Duane's take
Here's what the official marker has to say, and I'm gonna tell it the way it deserves to be told. New Year's Day, 1840. Most folks ring in the new year with a little celebration and a promise they won't keep by February.
But in Galveston, a group of believers started something that intended to last a good deal longer than a resolution. They gathered in a place called the Academy — an old building sitting right on the northwest corner of what would become a storied intersection — and they organized the First Presbyterian Church. The man who pulled it together, Reverend John McCullough, became its first pastor.

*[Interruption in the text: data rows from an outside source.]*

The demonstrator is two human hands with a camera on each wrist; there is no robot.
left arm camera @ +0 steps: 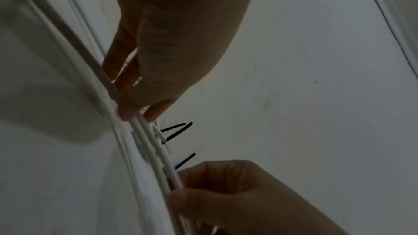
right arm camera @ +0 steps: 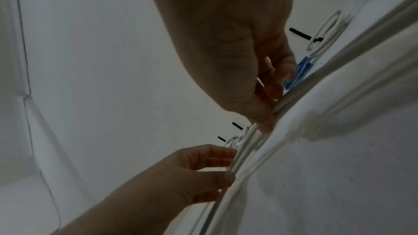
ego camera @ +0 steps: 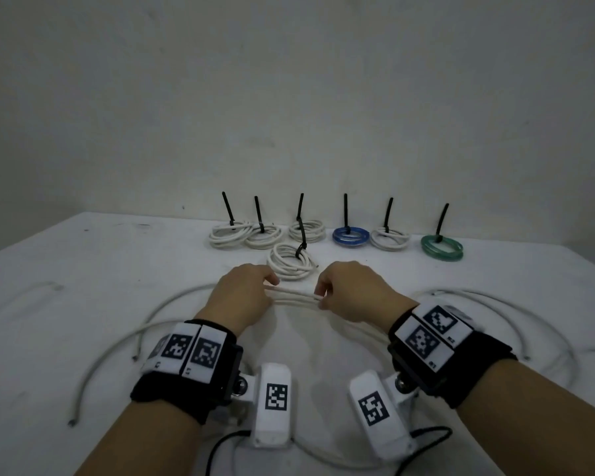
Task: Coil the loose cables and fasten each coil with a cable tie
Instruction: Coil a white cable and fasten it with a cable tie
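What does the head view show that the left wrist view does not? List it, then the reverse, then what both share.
Only the head view: the seven tied coils in full, among them the blue coil and green coil, and loose cables on the table. Only the left wrist view: the left hand from beneath, fingertips pinching the strands. Both: the left and right hand gripping the white cable, black tie tails behind.

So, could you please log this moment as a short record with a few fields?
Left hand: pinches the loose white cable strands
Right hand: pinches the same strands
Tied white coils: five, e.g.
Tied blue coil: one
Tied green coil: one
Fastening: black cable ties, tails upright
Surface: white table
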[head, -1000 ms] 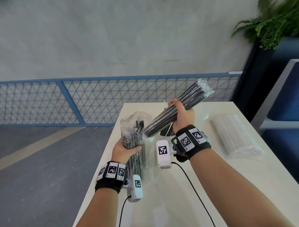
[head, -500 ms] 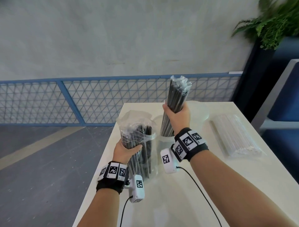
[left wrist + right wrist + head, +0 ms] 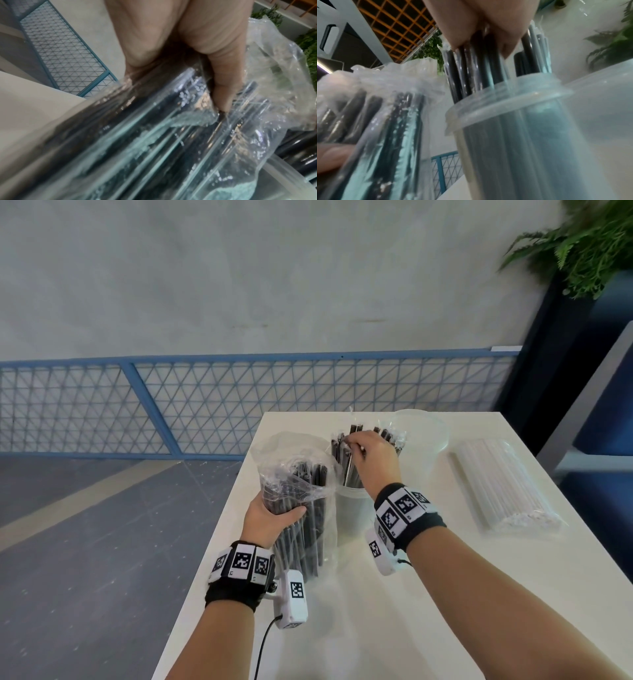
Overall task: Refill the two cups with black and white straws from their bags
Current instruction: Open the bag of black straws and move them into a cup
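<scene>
Held upright in left hand [image 3: 270, 517], fingers wrapped round: bag of black straws [image 3: 301, 501], long axis vertical, near left on table [image 3: 445, 594]. Right hand [image 3: 371, 458] curled over black straws [image 3: 352, 470], standing upright in near cup [image 3: 352, 515]. Empty cup [image 3: 419, 428] beyond. Bag of white straws [image 3: 503, 481] flat, far right, running near to far.

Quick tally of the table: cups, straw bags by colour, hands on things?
Cups: 2, the cup with black straws and the empty cup
Black-straw bags: 1, bag of black straws, gripped by left hand
White-straw bags: 1, bag of white straws
Hands: 2, including right hand on the cup's straws
Total: 6
</scene>
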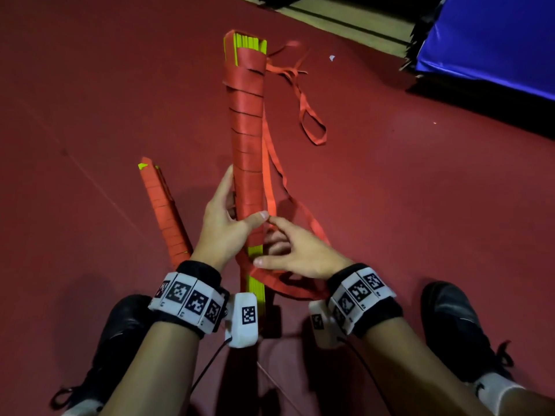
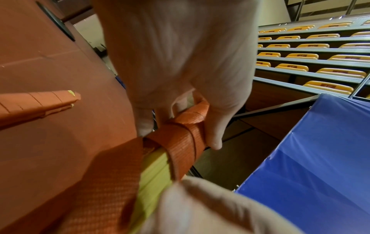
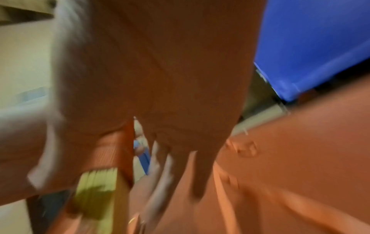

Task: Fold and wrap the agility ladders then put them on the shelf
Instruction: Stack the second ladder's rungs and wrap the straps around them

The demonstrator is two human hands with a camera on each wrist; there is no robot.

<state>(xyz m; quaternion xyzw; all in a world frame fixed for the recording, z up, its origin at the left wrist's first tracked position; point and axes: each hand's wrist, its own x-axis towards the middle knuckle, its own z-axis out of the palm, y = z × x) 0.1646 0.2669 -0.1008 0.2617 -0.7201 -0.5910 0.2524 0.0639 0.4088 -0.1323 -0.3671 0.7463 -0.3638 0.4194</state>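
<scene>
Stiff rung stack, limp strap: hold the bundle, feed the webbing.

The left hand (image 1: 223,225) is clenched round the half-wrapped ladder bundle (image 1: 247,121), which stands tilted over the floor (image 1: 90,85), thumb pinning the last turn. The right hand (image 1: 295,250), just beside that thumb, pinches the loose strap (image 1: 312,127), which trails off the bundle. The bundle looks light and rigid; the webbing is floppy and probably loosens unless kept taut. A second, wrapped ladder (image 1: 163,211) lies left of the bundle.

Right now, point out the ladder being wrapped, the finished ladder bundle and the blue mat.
ladder being wrapped (image 1: 247,121), head view, wrapped middle.
finished ladder bundle (image 1: 163,208), head view, mid-length.
blue mat (image 1: 492,46), head view, top face.
</scene>
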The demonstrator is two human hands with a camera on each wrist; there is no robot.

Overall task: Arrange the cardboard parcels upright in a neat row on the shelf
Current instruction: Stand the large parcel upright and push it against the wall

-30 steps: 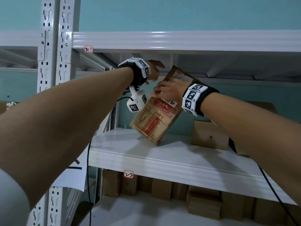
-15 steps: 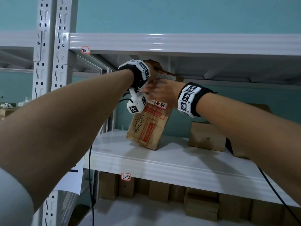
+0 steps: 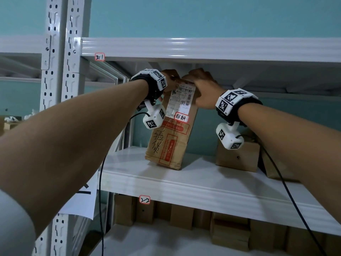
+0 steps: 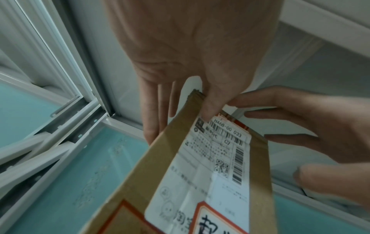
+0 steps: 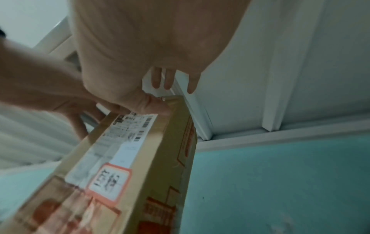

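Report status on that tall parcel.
Left hand and right hand pinching tall parcel top. Parcel near upright on shelf. Smaller box right, apart.

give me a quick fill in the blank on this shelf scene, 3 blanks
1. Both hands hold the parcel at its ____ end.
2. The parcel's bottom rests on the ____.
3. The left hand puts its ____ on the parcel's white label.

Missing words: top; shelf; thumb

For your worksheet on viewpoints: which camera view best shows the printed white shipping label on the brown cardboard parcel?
The left wrist view: the white shipping label fills it, barcodes sharp. The head view shows it small; the right wrist view, blurred.
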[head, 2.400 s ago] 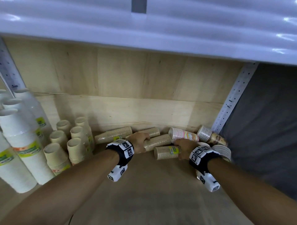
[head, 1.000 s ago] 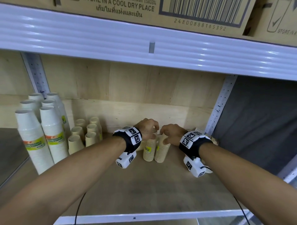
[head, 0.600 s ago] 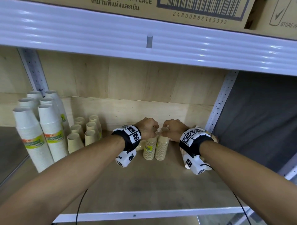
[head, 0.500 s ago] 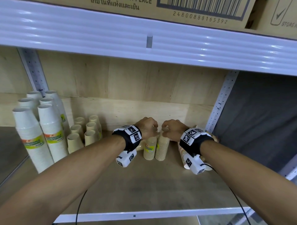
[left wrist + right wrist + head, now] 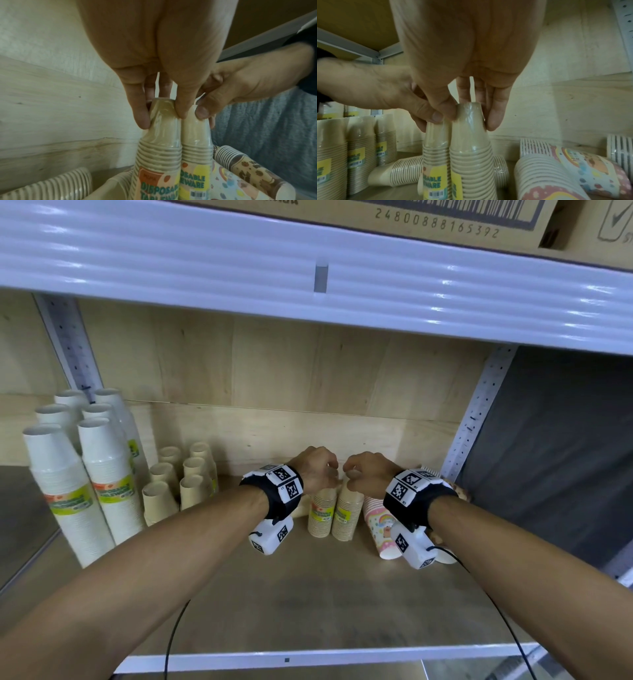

Now, that's a way to spend a New Year's Day. The original building was finished in 1843, which is not nothing — you try constructing anything in a coastal Texas town in the 1840s and see how long it takes. That building served its congregation faithfully, and when 1872 rolled around, they started work on something bigger, something grander.
That present structure took its sweet time coming together, but by 1889, it stood complete. Then came 1885, and with it, the great fire. Fire in a nineteenth-century city is not a small thing — it moves with a kind of terrible intention, and it does not negotiate.
The church escaped. Escaped. And rather than simply counting its blessings and locking its doors, it opened them.
The schools that had burned needed somewhere to hold classes, and this church said come on in. That is not a small detail. That is character.
The storms came after that, as storms will in Galveston, and the church withstood them, one after another, until 1961 brought Hurricane Carla — and Carla was not in a withstanding mood. The church was heavily damaged. But here it still stood, and by 1962, it had been restored.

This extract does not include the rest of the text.